Biasanya merenung di pohon-pohon tinggi, di koloni yang mencapai ribuan pasang. Kadang - kadang hingga 50 sarang ditemukan di pohon. Sarangnya terbuat dari potongan kayu dan cabang, dilapisi dengan alang-alang atau rumput. Kedua pasangan membangun sarang dan menetas.
Burung mendapatkan bahan sarangnya dengan mengeluarkannya dari air dengan menyelam, mematahkan cabang pohon, atau mengumpulkan tanah yang tersebar dengan berjalan kaki. Kedua pasangan meranggas pada bulan Desember dan memperoleh bulu yang indah, tetapi yang meranggas lagi di tengah musim panas. Bulu jantan menyerupai bulu betina.
Burung kormoran besar adalah burung yang sangat umum di seluruh wilayah Danube serta di Tepi Laut Hitam dan di Laguna. Jika Danube dan genangan air membeku, burung kormoran besar mundur di tepi sungai dan dari sini di musim dingin yang keras bermigrasi ke selatan ke pantai Laut Mediterania, tetapi begitu waktu menjadi lebih hangat dan es mencair, itu muncul lagi bagi kita. Di Rumania hidup di Delta Danube tiga spesies Dandang:
Kormoran besar (Phalacrocorax carbo) (91 cm)
Kormoran kecil (Phalacrocorax pygmaeus) (48 cm)
MOTAT Dandang (Phalacrocorax Aristoteles) (76 cm)
Mengembangbiakkan Burung Kormoran Besar
Sarang burung kormoran besar di koloni di pohon willow atau poplar.

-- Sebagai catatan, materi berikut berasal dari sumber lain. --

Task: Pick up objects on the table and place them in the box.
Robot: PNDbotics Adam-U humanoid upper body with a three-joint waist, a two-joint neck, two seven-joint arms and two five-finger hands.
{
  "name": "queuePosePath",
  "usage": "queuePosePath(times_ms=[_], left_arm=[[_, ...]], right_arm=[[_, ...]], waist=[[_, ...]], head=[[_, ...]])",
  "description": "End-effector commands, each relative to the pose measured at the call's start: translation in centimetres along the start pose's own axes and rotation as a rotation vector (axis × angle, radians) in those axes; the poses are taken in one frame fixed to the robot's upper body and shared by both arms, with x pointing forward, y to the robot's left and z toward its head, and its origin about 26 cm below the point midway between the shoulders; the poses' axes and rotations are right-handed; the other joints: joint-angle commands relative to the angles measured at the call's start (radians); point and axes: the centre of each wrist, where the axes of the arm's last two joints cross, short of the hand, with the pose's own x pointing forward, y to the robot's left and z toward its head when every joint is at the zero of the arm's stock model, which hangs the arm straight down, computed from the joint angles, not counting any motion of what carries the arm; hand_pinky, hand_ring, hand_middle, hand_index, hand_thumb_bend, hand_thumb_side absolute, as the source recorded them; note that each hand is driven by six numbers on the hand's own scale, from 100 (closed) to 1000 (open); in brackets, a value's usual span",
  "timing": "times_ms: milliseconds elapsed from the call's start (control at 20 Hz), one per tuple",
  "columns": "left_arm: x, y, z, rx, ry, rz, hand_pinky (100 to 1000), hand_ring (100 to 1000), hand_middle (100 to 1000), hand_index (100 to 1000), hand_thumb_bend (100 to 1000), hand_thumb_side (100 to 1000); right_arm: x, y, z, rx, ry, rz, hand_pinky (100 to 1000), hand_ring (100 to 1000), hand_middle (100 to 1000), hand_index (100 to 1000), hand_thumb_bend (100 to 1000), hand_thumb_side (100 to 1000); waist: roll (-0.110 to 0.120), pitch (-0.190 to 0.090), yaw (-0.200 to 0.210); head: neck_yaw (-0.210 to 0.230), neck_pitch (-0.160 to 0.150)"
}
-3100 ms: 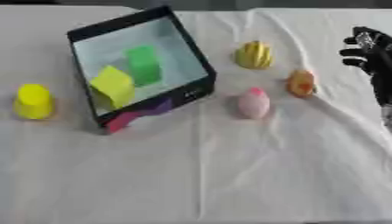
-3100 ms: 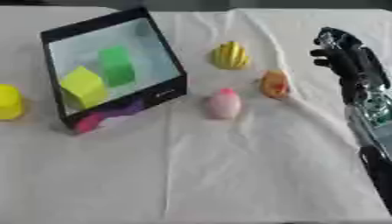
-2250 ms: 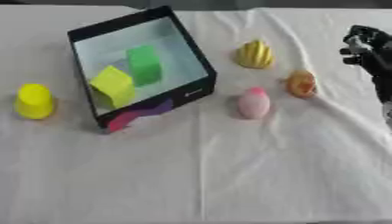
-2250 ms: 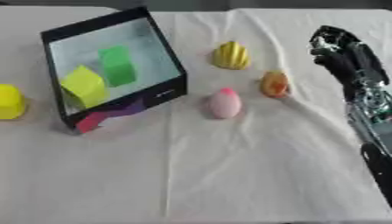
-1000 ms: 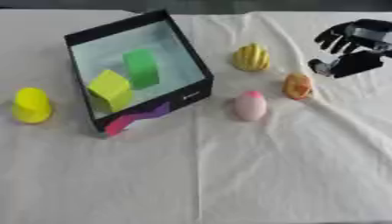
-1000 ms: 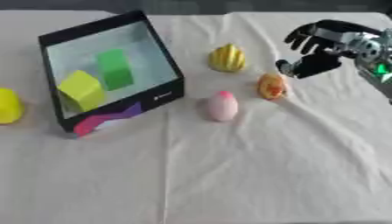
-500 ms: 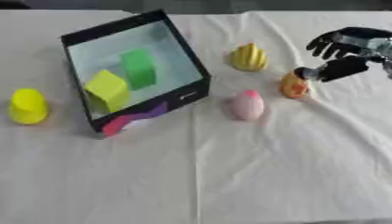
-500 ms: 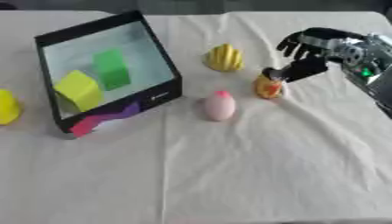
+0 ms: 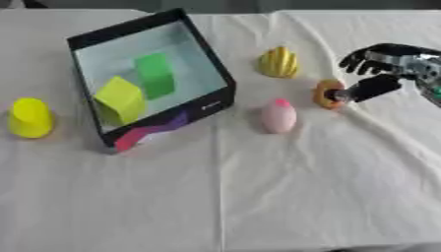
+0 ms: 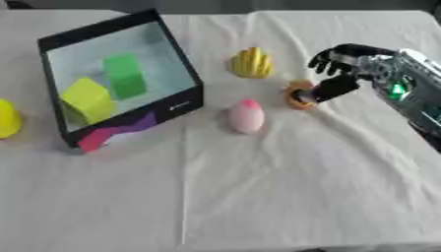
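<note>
- While the right hand is reaching with fingers spread and holding nothing, we are bringing its thumb against the small orange object just to its left.
- We are aiming to curl the fingers over it before lifting toward the black box, further left.

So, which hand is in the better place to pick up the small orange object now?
The right hand. It is already beside the orange object, with its thumb reaching to it and its fingers arched above. The left hand shows in neither view, and the box lies on that side.
</note>
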Motion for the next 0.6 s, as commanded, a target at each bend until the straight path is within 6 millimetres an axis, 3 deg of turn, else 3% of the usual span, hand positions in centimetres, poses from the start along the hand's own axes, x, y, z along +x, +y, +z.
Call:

Betina bertelur hingga 4 telur biru dan masa inkubasinya adalah 30 hari. Anak ayam bisa terbang 30 hari setelah menetas. Koloni spesifik oleh kebisingan yang tak terlukiskan yang mereka hasilkan.

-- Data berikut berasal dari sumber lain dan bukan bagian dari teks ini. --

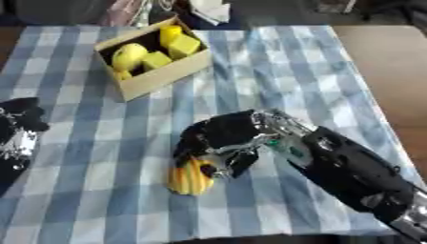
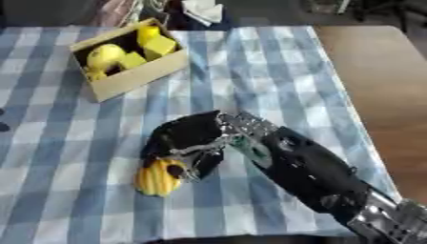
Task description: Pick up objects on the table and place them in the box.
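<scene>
One box (image 1: 157, 76) stood at the far left of the bench (image 1: 333, 71) with several yellow pieces inside – their exact count could not be told. One ribbed yellow-orange fruit (image 1: 188, 178) lay on the checked cloth near the front, well apart from the box. The right hand (image 1: 218, 138) was over its top, fingers (image 1: 240, 164) curled down around it – the left hand (image 1: 18, 136) showed at the left edge, its fingers unclear.

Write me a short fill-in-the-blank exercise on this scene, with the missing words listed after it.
1. The robot's ____ hand is curled over the ridged yellow-orange object.
2. The box already holds several ____ coloured pieces.
3. The table is covered by a blue and white ____ cloth.
4. The left hand shows at the picture's ____ edge.

Missing words: right; yellow; checked; left
</scene>
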`<state>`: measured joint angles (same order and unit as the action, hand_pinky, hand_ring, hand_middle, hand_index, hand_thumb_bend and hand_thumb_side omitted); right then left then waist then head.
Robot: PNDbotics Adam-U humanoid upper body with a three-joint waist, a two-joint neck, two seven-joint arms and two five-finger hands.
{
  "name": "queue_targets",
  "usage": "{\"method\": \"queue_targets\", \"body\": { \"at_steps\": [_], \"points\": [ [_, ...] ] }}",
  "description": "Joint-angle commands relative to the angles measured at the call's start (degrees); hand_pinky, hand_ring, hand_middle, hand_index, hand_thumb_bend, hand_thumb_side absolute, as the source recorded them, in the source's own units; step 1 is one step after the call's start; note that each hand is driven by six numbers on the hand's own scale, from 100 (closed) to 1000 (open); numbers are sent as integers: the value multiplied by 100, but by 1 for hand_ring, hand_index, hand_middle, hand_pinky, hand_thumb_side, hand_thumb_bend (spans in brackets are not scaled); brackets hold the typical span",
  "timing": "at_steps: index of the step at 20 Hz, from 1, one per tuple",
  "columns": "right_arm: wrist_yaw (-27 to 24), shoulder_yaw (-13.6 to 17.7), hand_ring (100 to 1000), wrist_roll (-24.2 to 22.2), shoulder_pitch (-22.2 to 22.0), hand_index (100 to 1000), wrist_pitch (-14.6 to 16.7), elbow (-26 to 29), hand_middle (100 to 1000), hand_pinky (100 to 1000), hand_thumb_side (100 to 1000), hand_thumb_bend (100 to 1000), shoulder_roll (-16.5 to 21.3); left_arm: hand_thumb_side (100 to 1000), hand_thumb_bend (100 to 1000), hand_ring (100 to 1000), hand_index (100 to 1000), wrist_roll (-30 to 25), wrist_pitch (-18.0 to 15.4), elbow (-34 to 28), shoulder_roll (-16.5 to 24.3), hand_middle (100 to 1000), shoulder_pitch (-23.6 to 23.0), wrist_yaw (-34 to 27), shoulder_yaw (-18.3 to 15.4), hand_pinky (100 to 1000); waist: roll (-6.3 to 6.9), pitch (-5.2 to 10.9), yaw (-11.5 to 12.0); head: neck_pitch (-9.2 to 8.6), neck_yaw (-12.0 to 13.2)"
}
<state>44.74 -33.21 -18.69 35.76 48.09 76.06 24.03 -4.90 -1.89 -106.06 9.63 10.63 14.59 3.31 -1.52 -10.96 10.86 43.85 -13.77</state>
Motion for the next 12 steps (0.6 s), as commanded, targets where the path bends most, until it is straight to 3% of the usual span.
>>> {"method": "queue_targets", "body": {
  "at_steps": [1,5,8,9,12],
  "points": [
    [-200,179,788,-175,22,605,378,-93,758,843,100,228,119,665,236,557,767,-5,1,-128,96,608,61,-6,-22,709,77,-26,-14,27,-2],
    [-245,295,759,424,-35,449,299,-113,723,830,100,236,181,665,236,556,767,3,4,-134,98,608,62,-7,-28,709,80,-26,-27,27,-4],
    [-231,322,758,690,-67,407,218,-104,722,830,100,243,266,664,237,556,767,9,5,-135,105,608,63,-3,-35,709,74,-20,-34,27,-5],
    [-250,337,755,730,-70,365,185,-105,717,829,100,178,302,663,238,556,767,12,5,-135,107,608,62,-3,-37,709,72,-16,-37,27,0],
    [-565,387,742,783,-11,303,14,-97,694,826,100,147,415,664,238,556,767,17,8,-130,114,608,50,2,-45,708,64,-2,-53,27,12]
  ]
}}
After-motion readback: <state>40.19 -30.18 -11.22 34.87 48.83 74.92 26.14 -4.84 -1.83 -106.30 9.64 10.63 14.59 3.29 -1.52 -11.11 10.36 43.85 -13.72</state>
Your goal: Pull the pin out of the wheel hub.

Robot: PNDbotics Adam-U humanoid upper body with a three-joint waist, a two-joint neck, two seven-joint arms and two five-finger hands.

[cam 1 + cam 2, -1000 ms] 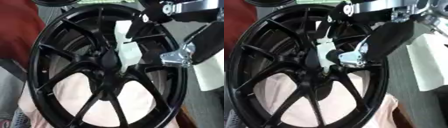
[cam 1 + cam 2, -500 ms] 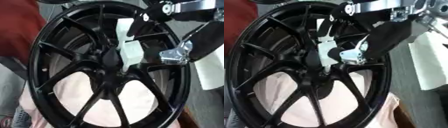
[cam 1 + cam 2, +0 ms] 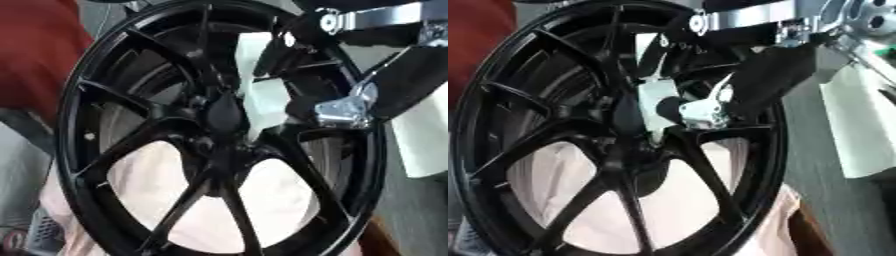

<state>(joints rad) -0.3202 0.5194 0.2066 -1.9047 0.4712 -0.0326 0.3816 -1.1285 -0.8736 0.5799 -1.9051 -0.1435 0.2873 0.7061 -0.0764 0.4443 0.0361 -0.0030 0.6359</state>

Burung kormoran membuat sarangnya di tepi berbatu pulau, menggunakan sebagai bahan baku: ranting, kerikil, ranting atau guano (pupuk fosil). Burung kormoran lainnya bersarang di pohon atau di tanah. Kotoran burung kormoran sangat asam sehingga pohon tempat mereka bersarang mati dalam waktu sekitar 3 tahun.
Pada hari-hari pertama kehidupan, anak ayam akan diberi makan dengan cairan yang dimuntahkan dari kantung laring burung dewasa, setelah itu mereka akan bisa makan makanan padat dari gondok induknya. Setelah 50 hari anak-anak ayam, bisa terbang, akan meninggalkan sarang, kembali ke koloni setelah mencapai usia 2-3 tahun. Selama musim dingin, burung kormoran berlindung bersama setiap malam dalam kelompok yang melebihi beberapa ratus spesimen.